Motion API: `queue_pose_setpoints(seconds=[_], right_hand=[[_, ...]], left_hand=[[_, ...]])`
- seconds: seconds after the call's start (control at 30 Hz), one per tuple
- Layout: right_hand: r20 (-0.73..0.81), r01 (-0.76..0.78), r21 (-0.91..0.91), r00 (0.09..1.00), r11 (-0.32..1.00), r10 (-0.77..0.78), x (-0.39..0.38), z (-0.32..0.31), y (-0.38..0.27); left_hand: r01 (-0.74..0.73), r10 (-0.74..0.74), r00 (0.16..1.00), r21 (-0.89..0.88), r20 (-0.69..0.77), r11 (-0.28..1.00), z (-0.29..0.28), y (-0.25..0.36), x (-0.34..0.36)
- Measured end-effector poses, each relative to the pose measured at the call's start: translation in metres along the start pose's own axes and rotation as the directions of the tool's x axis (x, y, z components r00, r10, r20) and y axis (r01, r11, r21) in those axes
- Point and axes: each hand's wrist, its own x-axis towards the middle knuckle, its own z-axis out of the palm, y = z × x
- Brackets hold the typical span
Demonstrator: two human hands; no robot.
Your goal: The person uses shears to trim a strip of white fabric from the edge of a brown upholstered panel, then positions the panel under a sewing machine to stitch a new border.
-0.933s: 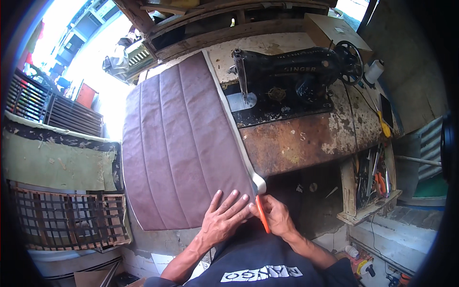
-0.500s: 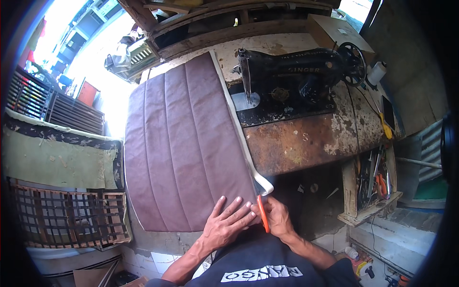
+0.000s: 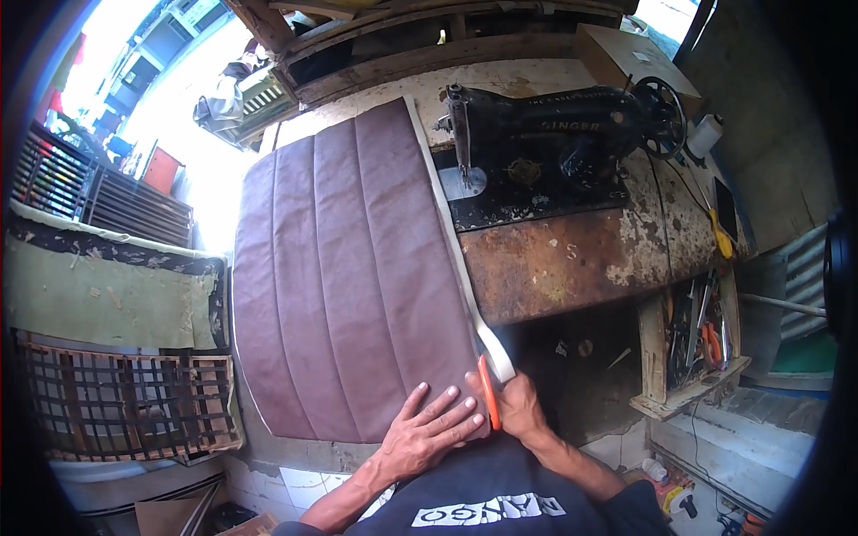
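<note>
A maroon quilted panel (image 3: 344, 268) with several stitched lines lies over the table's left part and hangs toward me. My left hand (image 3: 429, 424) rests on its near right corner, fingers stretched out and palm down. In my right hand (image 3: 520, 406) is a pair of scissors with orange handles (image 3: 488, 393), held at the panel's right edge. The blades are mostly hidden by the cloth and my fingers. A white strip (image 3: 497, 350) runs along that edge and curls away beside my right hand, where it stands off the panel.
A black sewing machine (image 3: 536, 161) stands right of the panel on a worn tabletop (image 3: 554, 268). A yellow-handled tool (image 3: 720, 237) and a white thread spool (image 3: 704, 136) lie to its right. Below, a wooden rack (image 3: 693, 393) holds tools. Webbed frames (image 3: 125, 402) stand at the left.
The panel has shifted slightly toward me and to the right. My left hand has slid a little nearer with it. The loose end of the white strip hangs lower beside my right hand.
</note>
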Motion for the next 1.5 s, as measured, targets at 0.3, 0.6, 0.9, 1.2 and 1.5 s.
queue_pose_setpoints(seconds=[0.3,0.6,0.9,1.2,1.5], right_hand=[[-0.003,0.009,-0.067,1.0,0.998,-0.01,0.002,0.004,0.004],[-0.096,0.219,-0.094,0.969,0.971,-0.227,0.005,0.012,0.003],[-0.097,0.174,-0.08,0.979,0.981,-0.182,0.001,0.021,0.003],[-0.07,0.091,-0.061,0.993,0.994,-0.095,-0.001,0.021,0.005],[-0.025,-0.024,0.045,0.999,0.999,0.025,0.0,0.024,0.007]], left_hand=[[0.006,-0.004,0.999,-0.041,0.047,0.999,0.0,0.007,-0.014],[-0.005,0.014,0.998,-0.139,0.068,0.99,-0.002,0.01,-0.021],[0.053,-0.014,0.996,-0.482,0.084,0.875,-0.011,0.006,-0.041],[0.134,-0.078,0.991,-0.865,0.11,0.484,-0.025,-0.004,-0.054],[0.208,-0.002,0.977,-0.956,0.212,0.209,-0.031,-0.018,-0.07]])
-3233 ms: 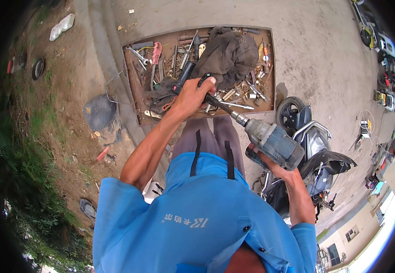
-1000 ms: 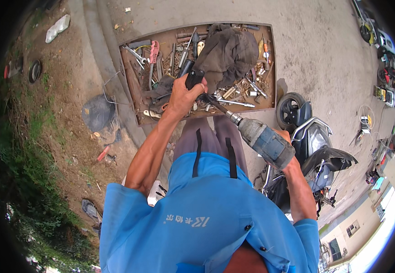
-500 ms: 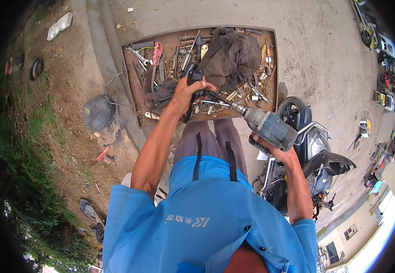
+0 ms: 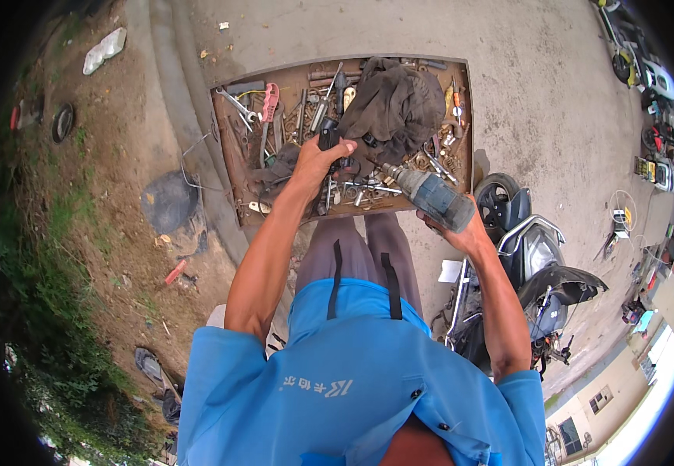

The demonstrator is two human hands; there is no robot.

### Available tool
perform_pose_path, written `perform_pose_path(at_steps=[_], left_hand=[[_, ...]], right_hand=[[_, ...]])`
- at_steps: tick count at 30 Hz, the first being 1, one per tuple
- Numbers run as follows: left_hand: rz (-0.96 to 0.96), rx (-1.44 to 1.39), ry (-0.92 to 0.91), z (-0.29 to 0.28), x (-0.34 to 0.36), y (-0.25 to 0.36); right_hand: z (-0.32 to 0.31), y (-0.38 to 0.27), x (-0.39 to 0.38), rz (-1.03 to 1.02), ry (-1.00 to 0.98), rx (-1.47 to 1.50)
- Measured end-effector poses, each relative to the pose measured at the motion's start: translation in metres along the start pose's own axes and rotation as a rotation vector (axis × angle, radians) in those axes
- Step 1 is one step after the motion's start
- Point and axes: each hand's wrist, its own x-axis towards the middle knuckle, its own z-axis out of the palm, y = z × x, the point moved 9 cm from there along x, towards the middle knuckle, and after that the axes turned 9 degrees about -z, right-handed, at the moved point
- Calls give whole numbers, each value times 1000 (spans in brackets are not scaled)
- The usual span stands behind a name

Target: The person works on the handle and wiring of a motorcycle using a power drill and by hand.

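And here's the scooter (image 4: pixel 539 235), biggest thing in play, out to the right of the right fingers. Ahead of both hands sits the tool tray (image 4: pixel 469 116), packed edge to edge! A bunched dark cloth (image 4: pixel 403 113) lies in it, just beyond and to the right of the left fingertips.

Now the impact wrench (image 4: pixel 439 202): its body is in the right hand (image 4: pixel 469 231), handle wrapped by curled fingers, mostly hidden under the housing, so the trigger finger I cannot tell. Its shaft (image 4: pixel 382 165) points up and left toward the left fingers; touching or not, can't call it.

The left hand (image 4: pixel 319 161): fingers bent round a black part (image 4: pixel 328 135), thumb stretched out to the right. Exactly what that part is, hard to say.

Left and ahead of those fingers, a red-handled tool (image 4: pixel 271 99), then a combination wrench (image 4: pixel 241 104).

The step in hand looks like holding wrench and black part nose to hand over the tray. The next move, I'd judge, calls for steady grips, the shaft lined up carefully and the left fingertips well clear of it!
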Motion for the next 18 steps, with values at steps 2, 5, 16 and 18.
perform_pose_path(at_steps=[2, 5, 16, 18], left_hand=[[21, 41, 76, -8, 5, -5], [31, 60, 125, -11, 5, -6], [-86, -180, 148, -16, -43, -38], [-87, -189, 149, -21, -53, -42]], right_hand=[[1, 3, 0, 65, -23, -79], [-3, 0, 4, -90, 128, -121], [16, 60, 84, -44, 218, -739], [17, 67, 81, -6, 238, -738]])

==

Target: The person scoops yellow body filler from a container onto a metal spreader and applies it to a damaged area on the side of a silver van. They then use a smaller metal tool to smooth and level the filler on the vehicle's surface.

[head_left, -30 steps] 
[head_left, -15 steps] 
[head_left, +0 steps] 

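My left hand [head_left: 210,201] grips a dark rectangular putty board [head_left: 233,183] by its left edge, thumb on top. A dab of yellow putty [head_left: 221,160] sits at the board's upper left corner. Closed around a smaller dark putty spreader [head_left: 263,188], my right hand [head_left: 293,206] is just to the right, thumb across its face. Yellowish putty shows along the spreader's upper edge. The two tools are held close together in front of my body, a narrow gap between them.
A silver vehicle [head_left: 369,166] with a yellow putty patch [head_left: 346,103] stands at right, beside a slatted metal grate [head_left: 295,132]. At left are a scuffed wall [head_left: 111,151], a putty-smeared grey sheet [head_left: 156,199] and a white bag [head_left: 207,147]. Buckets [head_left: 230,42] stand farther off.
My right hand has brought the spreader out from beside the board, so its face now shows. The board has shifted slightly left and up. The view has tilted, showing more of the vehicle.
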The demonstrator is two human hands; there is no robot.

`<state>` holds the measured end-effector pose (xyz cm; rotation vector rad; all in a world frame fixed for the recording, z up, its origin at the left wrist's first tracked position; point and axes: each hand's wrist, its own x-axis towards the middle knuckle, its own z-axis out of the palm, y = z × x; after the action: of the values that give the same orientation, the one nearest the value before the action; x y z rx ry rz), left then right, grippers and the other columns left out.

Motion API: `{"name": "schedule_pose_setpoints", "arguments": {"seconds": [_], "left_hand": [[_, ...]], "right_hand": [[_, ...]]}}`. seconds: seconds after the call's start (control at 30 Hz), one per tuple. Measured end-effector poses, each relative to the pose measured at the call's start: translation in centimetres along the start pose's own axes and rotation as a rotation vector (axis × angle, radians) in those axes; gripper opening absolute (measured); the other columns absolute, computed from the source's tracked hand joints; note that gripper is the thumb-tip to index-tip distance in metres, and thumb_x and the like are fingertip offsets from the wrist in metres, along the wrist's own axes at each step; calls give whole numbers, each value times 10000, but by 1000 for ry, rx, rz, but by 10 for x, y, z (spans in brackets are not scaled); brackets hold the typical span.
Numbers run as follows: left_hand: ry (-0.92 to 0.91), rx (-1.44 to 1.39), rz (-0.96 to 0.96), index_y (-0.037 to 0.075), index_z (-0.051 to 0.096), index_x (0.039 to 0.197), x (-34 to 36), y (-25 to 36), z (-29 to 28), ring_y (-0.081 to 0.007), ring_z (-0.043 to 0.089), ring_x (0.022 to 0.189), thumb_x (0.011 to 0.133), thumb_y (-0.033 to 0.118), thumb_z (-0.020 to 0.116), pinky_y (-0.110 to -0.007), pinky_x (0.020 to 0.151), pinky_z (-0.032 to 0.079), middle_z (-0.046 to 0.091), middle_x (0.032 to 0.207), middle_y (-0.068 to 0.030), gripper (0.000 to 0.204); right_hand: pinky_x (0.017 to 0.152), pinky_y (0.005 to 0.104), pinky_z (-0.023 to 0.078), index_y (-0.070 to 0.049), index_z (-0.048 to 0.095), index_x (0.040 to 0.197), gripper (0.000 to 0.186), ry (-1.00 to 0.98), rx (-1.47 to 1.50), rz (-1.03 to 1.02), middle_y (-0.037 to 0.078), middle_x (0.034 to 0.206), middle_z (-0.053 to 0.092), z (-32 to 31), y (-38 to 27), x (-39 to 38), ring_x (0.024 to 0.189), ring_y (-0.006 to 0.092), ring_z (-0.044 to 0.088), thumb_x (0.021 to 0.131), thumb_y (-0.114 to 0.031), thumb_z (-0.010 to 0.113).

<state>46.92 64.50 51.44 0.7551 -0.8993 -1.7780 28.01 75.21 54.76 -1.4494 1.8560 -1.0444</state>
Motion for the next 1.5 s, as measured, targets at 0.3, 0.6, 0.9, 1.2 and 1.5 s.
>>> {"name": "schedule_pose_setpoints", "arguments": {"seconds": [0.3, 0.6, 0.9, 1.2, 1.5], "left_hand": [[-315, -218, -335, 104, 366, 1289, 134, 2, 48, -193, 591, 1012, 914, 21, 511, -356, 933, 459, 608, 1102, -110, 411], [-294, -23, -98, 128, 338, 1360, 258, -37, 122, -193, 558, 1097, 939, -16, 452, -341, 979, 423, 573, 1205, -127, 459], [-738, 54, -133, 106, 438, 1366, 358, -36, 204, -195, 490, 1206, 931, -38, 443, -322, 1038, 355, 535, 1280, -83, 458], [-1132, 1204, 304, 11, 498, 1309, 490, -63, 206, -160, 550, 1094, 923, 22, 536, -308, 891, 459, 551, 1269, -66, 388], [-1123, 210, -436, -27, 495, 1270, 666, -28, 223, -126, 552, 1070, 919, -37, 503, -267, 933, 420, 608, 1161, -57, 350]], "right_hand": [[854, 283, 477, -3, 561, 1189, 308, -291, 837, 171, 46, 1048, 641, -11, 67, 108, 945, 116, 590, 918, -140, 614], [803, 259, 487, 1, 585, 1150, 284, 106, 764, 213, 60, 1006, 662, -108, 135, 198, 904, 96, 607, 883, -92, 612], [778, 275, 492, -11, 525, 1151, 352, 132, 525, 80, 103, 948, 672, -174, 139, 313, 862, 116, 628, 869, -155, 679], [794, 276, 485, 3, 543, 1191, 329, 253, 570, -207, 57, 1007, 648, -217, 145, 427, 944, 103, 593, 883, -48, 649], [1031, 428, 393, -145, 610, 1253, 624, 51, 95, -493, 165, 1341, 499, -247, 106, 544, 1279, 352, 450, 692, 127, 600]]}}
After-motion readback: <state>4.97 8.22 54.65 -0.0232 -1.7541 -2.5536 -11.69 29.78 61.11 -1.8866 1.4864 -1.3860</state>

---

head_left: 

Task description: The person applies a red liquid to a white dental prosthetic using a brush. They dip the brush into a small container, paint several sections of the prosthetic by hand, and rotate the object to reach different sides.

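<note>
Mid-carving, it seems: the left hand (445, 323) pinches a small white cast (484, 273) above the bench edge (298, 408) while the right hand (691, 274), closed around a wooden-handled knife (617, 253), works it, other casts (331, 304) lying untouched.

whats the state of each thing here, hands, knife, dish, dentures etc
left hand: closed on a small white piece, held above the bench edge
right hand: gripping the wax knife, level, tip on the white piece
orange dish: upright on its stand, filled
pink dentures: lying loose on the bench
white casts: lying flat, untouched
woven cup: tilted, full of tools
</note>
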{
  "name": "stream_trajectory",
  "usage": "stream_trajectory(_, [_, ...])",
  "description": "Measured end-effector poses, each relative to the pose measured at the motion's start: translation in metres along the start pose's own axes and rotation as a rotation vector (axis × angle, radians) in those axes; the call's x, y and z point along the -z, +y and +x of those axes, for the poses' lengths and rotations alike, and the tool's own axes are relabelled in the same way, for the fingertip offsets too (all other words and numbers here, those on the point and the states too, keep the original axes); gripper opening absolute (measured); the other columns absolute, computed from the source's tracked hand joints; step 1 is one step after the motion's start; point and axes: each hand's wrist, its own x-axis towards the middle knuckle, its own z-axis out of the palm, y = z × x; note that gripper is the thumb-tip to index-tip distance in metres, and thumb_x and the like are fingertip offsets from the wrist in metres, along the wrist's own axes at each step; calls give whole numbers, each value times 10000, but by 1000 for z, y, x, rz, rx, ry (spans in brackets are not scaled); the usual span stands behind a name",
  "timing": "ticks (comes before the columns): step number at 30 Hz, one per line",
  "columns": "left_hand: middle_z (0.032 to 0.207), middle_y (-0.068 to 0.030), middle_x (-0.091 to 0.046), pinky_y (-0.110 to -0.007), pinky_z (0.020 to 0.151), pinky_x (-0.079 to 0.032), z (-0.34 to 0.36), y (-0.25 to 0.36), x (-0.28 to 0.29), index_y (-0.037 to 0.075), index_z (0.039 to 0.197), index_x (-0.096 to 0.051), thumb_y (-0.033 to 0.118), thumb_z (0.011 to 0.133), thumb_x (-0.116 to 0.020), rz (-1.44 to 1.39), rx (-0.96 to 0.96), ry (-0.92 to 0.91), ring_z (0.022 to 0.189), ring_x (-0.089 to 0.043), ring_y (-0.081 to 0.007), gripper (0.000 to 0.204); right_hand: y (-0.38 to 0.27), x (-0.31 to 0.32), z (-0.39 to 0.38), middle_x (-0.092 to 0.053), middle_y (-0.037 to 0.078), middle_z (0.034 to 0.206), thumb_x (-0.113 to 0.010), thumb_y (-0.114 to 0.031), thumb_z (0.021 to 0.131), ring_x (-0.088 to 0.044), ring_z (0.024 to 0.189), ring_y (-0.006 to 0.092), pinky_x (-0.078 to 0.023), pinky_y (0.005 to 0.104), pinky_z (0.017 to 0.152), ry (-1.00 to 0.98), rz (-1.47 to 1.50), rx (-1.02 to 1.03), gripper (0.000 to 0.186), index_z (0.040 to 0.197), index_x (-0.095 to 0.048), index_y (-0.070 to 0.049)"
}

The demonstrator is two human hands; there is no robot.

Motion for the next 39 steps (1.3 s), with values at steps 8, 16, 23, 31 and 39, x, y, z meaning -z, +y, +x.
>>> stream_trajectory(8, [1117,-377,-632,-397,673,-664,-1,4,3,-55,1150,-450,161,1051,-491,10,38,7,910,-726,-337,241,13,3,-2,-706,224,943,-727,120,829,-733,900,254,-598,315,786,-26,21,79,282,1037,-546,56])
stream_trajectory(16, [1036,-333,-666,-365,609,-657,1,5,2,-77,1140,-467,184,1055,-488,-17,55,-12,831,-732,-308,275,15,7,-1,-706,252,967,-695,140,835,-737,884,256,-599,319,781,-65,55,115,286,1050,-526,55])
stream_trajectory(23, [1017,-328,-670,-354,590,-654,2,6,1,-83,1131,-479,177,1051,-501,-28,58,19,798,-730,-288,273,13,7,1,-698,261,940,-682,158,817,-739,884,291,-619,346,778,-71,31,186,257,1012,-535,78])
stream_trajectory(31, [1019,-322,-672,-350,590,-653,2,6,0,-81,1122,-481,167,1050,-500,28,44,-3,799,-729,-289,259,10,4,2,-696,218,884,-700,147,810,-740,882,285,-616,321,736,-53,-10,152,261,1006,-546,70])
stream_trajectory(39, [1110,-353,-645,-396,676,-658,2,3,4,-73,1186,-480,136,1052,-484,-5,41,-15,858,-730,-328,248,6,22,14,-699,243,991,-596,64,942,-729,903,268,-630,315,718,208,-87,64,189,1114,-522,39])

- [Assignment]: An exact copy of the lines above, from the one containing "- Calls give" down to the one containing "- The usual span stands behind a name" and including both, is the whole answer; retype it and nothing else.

- [Answer for the task]:
- Calls give whole numbers, each value times 1000 (spans in brackets are not scaled)
- The usual span stands behind a name

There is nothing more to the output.